▶ **Your task**: Return, from the listing below, each line where the word "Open" appears.
>>>>>
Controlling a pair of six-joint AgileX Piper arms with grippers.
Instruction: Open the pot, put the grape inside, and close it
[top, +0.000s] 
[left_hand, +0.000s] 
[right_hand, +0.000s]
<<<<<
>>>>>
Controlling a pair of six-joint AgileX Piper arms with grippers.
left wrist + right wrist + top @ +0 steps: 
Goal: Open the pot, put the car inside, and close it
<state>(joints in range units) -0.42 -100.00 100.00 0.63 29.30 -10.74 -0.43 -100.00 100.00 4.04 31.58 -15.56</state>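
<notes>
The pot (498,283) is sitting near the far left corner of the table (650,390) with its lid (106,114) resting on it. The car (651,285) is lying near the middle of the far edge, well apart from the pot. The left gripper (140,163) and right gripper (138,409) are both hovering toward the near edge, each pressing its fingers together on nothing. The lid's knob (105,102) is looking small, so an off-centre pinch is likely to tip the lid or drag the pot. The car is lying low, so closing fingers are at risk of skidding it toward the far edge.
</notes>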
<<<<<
▶ **Expected answer**:
Instruction: Open the pot, put the grape inside, and close it
Goal: Open the pot, put the car inside, and close it

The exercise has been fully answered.